The usual way to have a deep but happy bench is having role players.

Seems to me like a long time since we've had role players (other than point guards) coming off the bench. We tend to just have "do it all" players of different sizes, shapes and skills.

But maybe that's the current state of the ladies' game at the top level.

Interesting point. On the one hand, you would think that having as many players as possible who can do as many things as well is possible would be a good thing. The trouble is that people who think they are good at everything are seldom GREAT at any one thing. Everybody should do everything possible to patch up obvious holes in their game, but it is at least as important for players who want to play on the best possible TEAM to choose some particular thing that they want to be the BEST at, preferably BESIDES scoring as such. The team has its best chance to be great if the better scorers get the most shots, some one or two people VOW to control the boards, and have at least two people who are DETERMINED to hold their opponents to half their average.
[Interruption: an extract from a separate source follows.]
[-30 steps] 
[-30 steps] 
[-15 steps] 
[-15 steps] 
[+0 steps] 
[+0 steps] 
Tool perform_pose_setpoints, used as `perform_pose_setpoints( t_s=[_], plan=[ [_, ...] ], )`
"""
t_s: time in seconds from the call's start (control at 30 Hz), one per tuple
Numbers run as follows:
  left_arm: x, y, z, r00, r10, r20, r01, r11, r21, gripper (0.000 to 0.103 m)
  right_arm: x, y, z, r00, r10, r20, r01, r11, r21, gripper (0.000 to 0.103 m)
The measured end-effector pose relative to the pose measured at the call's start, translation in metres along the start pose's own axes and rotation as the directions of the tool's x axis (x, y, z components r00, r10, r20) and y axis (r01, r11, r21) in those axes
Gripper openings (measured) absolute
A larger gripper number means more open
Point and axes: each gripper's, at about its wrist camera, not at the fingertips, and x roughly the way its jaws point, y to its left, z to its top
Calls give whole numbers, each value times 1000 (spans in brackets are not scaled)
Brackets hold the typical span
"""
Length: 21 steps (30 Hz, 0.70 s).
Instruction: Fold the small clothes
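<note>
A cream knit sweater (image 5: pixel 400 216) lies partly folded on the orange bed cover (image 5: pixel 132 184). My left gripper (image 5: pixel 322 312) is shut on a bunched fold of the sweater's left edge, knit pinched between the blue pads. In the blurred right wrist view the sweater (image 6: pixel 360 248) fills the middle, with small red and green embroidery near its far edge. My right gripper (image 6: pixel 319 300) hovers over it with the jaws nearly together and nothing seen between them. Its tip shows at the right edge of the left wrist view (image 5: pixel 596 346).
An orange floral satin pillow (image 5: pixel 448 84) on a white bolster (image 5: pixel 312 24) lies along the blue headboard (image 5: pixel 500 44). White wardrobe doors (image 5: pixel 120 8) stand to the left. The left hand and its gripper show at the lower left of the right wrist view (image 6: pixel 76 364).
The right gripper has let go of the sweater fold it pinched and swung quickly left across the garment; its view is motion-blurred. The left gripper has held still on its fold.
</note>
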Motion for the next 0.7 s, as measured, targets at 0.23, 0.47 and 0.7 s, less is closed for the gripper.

I often thought Pat sometimes signed players because she could, perhaps sometimes as much to keep opponents from getting them as for their inherent value as players within the Lady Vol system. As long as the national elite kept coming to UT in great numbers, any jealousy over points and minutes and roles could easily be subsumed in the team's success. Nowadays, though, elite players have more than a couple of powerhouse programs competing for them. When an elite player signs with one school, she is rejecting all the others because she thinks the one she is going to gives her the best chance to fulfill her goals.
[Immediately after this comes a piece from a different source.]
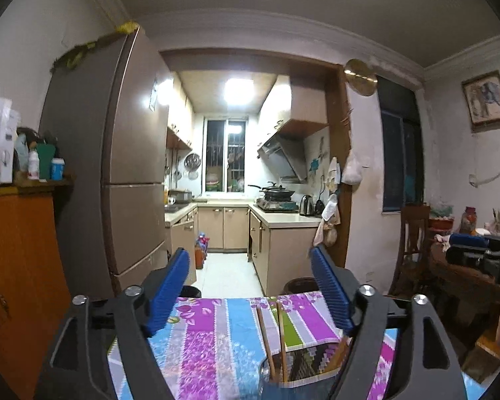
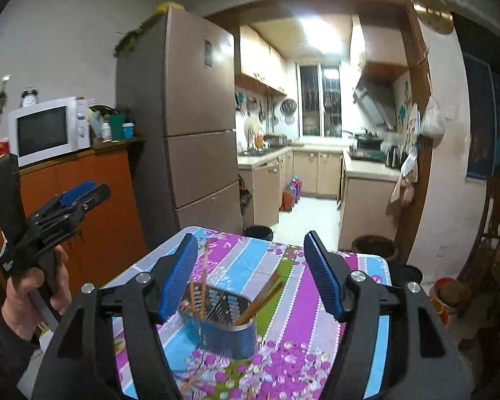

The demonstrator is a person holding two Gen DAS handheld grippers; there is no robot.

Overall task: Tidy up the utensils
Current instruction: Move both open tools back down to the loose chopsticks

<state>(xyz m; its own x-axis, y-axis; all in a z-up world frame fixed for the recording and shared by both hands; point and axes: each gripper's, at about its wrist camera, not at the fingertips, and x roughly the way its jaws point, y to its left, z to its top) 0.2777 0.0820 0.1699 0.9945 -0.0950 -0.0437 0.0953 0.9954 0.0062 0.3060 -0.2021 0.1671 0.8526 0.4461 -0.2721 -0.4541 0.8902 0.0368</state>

The bottom line is that there is not room on any team for more than a couple of do-it-all all-star types. If a player isn't already one of those, she is better off picking one skill to DOMINATE in, and add another one each year. The coaches have to put teams together in terms of who does what BEST right NOW. How they do that while leaving fragile young egos intact goes most of the way toward determining what heights the TEAM as a whole can reach.

johnlg00 writes:

in response to volfan2002:

If you have the talent and the numbers you can definitely press an entire game and play up tempo this is nothing new several coaches have used this system with great success. This team needs a few more players to do that mainly post players the perimeter seems to be loaded. In the post we only have Graves, Russell, and Harrison need to add a couple as Burdick and Jones are really not post players.
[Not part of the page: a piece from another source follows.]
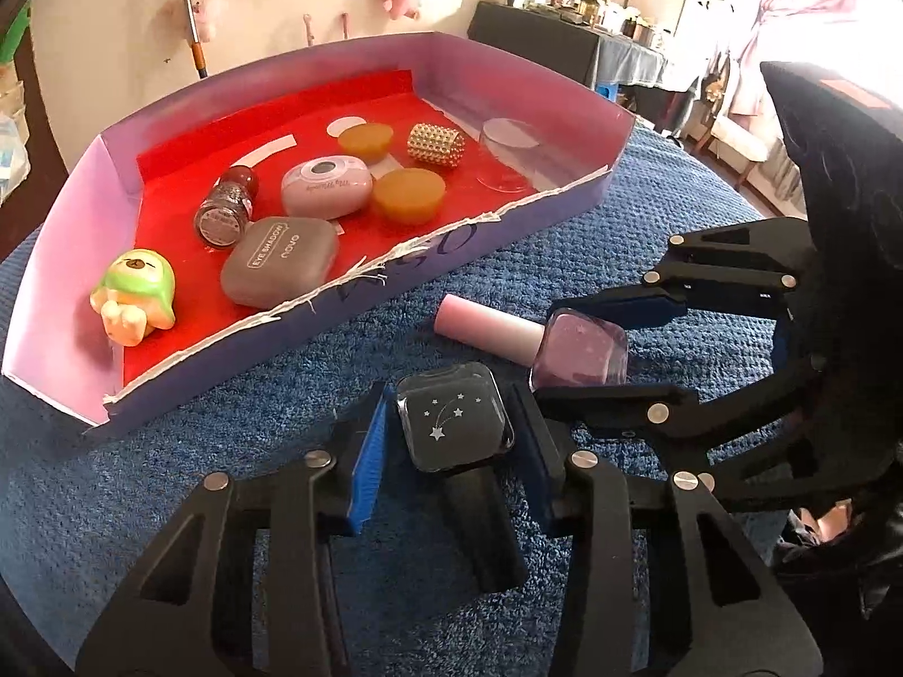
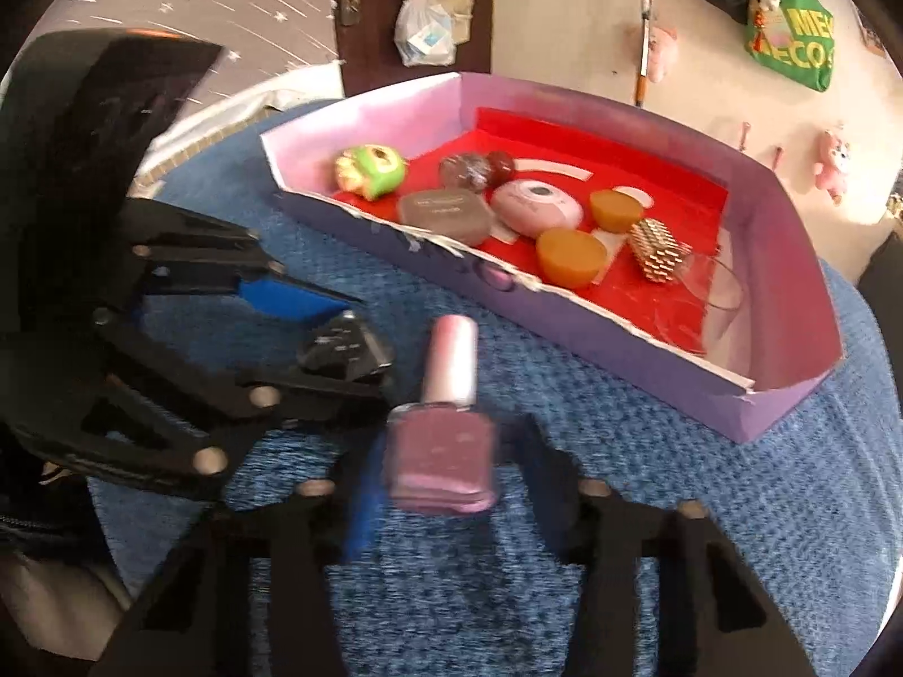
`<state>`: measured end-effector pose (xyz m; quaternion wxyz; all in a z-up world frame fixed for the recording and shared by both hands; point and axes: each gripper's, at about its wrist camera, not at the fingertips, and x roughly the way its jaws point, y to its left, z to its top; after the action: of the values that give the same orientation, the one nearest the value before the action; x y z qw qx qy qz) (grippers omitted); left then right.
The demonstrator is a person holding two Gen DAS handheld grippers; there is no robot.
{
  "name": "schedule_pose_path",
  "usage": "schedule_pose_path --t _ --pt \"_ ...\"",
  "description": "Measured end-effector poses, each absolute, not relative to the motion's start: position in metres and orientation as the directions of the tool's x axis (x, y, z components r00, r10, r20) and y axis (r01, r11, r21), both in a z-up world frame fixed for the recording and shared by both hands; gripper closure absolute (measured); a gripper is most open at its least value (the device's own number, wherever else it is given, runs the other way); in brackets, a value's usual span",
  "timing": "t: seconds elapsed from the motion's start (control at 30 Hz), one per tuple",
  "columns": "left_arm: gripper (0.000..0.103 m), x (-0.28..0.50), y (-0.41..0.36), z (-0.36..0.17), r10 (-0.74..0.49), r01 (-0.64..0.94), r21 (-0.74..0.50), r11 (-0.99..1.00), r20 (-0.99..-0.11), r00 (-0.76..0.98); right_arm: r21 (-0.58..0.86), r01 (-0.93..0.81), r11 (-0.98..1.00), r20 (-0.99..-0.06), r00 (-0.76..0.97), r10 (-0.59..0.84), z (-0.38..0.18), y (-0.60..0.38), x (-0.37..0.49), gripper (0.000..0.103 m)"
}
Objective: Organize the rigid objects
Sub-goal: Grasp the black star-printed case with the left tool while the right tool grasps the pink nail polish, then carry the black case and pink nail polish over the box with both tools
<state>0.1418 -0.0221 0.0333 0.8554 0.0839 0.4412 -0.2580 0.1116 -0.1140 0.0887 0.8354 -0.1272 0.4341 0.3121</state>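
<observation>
Now both tools pinch items on the blue towel: left tool [image 1: 448, 429] on black star case [image 1: 454, 423], right tool [image 2: 440, 451] on pink polish bottle [image 2: 443, 451]; next, lift into purple box [image 1: 508, 237]

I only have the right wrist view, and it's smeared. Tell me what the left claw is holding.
Observer: The left claw grips a black square compact with a shooting-star print on its lid.
Operator: Read me the grey case in the box.
Observer: It is printed EYE SHADOW.
Operator: Check my bottle grip from the side.
Observer: The right claw clamps the nail polish bottle across its glass body, clear of the pink cap.
</observation>
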Motion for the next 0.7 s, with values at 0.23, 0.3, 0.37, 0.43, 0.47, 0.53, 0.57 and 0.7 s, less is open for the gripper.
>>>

I get your point, but it seems that both the men's and the women's game is gravitating toward "going small", at least in terms of having only one true post player on the floor at a time. I think both Burdick and Jones can play high post. That might be Burdick's best position with her good shot from the foul line area and decent ball-handling skills. If the LVs really do want to run more, they may well decide that they can get quicker and stay that way if they rotate Graves, Harrison, and Russell at the low post and have Jones and Burdick split time at high post. That way they can run and keep their post players fresh and less troubled by fouls. A deeper, fresher team can also play pressure defense better and longer. If they can do that, post depth is not an issue.

ModelMaker writes:

I think ya all make good points (no trolls in here yet). I think with the players coming in it makes for a very exciting season for next year. Holly is going to have to be the one that decides who goes where. The choices that she make's will play a big part as to how successful the team will be. With Russell coming in it will definitely ad more fire power to the offense and defense. With Carter healthy next year she could work herself into the starting lineup. I think Holly will definitely have some tough choices. But ya know what, that's what life is all about; making tough choices. I think the more input Holly has the easier it will be to make the best choice. It might be something that she never thought of.